Only the lines from the one containing "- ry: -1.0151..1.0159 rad" through the one containing "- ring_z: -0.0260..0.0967" should be printed, exactly as they appear below, with both ends included.

··· Task data ···

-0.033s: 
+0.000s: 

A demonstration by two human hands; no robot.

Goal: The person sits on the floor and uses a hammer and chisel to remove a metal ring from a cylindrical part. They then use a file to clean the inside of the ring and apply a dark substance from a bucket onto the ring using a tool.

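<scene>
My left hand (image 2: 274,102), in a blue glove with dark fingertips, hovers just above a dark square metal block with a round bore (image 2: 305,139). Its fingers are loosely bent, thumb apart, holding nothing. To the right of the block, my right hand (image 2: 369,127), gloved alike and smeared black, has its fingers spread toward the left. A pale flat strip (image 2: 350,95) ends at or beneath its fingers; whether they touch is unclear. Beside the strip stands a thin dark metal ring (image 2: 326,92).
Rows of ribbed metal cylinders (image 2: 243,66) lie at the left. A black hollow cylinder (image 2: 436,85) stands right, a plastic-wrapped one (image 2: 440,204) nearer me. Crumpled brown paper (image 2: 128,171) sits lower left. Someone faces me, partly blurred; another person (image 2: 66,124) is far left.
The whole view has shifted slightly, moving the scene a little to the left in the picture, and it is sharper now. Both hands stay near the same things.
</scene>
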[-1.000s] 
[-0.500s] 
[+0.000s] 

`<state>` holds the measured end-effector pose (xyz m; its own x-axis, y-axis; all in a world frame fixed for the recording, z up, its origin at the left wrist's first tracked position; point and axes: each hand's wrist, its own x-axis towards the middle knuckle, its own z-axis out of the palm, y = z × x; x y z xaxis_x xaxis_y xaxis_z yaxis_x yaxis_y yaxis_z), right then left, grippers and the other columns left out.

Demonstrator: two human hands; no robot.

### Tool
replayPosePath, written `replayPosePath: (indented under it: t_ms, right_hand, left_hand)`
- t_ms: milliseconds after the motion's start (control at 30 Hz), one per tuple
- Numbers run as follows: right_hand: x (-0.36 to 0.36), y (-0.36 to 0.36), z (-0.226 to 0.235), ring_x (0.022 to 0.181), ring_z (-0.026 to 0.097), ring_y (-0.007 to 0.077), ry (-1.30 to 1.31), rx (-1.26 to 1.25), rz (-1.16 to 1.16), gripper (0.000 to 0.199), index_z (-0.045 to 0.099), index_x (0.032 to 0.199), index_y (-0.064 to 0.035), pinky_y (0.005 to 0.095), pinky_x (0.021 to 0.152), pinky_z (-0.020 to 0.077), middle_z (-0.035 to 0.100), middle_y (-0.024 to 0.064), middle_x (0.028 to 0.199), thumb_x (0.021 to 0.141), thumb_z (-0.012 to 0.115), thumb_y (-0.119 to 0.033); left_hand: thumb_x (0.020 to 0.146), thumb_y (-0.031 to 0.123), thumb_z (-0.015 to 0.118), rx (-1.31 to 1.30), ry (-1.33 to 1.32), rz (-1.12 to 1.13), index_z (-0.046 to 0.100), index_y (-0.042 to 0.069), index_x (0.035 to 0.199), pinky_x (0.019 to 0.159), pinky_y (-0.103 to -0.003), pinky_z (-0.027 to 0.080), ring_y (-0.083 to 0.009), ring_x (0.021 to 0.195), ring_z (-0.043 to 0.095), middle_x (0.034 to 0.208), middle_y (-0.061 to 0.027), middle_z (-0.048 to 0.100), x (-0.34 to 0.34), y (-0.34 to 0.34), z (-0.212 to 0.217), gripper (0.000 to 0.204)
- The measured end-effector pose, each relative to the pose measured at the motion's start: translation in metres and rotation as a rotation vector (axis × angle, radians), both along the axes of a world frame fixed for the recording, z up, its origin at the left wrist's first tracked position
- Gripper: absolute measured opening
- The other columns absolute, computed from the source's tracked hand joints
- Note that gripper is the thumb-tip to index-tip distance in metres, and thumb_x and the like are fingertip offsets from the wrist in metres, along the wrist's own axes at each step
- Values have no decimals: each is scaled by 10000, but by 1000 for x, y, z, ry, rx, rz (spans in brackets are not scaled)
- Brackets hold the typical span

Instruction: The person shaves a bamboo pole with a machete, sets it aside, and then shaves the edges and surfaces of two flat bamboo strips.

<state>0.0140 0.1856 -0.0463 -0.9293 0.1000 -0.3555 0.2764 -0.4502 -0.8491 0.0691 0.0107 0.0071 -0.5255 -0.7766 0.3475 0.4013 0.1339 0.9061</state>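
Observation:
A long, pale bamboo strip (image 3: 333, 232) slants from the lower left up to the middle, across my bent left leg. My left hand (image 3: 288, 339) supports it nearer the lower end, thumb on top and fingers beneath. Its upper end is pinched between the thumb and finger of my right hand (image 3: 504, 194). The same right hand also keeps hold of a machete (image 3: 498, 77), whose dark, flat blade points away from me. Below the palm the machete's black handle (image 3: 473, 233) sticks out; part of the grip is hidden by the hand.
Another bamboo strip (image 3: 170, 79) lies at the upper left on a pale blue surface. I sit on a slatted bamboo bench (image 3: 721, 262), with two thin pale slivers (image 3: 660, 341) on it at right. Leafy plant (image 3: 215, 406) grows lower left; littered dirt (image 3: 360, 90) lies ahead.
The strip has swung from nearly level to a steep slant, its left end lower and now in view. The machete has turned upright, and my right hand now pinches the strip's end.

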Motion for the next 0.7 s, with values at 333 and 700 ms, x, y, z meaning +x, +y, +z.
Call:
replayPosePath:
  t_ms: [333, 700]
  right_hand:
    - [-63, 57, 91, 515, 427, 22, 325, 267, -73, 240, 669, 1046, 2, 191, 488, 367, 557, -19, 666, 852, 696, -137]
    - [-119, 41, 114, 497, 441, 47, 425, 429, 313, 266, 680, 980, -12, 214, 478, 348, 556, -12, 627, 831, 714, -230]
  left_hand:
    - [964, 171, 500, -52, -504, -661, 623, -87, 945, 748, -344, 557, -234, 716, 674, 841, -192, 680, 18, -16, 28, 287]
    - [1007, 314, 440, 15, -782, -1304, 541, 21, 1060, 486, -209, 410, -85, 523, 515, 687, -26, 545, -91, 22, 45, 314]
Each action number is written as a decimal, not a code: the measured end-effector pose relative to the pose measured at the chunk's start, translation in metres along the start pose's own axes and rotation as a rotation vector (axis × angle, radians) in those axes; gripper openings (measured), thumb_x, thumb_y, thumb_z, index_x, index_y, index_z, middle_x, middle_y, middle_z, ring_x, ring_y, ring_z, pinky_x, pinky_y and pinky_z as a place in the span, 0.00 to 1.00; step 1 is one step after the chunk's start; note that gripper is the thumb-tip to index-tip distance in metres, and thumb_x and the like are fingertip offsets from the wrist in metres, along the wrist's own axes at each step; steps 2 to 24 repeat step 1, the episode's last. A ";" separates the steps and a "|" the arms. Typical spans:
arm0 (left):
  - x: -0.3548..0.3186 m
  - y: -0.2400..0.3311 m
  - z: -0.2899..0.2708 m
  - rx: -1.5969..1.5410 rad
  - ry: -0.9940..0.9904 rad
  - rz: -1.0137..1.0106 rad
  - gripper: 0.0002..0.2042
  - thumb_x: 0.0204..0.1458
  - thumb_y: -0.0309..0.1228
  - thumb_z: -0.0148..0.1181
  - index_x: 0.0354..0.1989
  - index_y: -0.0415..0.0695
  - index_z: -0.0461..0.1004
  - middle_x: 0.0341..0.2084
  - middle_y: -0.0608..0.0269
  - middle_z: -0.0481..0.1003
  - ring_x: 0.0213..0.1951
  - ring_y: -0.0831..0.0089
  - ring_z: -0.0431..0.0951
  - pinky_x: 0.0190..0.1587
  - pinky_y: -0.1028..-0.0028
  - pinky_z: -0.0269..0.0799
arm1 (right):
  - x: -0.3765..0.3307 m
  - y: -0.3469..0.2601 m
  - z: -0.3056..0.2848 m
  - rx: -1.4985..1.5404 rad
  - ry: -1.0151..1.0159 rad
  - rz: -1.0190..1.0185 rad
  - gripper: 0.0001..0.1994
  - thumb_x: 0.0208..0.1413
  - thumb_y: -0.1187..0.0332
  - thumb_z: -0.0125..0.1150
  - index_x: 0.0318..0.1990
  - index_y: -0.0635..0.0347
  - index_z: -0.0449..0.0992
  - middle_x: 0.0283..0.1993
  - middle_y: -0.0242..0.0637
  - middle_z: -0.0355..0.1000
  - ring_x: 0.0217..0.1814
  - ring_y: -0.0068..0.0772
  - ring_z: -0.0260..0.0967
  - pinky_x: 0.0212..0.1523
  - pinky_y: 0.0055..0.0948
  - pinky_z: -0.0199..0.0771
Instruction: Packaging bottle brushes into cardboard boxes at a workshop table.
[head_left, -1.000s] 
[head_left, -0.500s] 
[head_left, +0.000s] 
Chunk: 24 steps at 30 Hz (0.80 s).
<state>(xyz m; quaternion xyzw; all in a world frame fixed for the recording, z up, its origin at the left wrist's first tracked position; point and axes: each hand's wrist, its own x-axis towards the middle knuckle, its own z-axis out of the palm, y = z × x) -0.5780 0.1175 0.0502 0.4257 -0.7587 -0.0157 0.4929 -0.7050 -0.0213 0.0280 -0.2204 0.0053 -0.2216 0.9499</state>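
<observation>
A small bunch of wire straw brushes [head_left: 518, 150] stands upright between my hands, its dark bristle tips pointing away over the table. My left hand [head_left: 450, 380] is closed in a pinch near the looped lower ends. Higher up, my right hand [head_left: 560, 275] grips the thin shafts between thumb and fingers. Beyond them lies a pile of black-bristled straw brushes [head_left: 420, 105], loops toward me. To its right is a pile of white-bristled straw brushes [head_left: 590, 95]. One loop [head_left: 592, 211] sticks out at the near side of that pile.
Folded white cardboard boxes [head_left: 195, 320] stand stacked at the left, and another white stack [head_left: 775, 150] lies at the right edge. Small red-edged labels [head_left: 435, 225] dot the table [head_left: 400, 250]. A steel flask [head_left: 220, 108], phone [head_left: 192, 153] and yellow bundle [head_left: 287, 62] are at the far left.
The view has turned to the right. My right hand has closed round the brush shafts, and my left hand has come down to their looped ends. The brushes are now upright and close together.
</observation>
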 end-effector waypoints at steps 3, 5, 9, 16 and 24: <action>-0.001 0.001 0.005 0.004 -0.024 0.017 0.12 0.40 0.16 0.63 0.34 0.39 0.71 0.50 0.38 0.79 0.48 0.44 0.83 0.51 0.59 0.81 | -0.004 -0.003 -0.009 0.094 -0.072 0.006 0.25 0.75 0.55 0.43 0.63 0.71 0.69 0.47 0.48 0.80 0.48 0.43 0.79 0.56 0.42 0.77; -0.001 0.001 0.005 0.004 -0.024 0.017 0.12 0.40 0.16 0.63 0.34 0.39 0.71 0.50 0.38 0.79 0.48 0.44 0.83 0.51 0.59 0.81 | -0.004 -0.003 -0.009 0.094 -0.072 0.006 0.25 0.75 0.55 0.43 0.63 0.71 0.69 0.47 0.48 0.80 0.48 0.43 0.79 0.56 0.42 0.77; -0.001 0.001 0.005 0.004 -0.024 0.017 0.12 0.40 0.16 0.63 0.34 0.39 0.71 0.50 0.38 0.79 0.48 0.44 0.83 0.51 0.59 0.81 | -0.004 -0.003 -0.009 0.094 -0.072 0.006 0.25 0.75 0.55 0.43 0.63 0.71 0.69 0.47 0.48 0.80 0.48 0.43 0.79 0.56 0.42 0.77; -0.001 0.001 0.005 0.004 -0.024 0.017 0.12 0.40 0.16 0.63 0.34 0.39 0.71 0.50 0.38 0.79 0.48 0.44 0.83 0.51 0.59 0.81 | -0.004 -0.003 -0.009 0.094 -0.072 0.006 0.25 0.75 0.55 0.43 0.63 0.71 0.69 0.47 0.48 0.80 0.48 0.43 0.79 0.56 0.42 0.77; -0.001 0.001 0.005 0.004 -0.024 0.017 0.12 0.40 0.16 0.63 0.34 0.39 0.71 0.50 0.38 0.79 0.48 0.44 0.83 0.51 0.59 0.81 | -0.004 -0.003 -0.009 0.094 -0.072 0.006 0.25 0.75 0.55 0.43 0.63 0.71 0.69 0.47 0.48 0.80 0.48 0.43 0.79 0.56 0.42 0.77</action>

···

• Output for this exercise:
  - ry: -1.0151..1.0159 rad
  - rz: -1.0190..1.0185 rad
  - gripper: 0.0001..0.1994
  - thumb_x: 0.0208..0.1413
  - thumb_y: -0.1187..0.0332
  - thumb_z: -0.0125..0.1150
  - index_x: 0.0318..0.1990
  - index_y: -0.0635..0.0347
  - index_z: -0.0449..0.0992
  - middle_x: 0.0283..0.1993
  - middle_y: -0.0242..0.0637
  - middle_z: -0.0355..0.1000
  - ring_x: 0.0217..0.1814
  - ring_y: -0.0068..0.0772
  - ring_z: -0.0260..0.0967

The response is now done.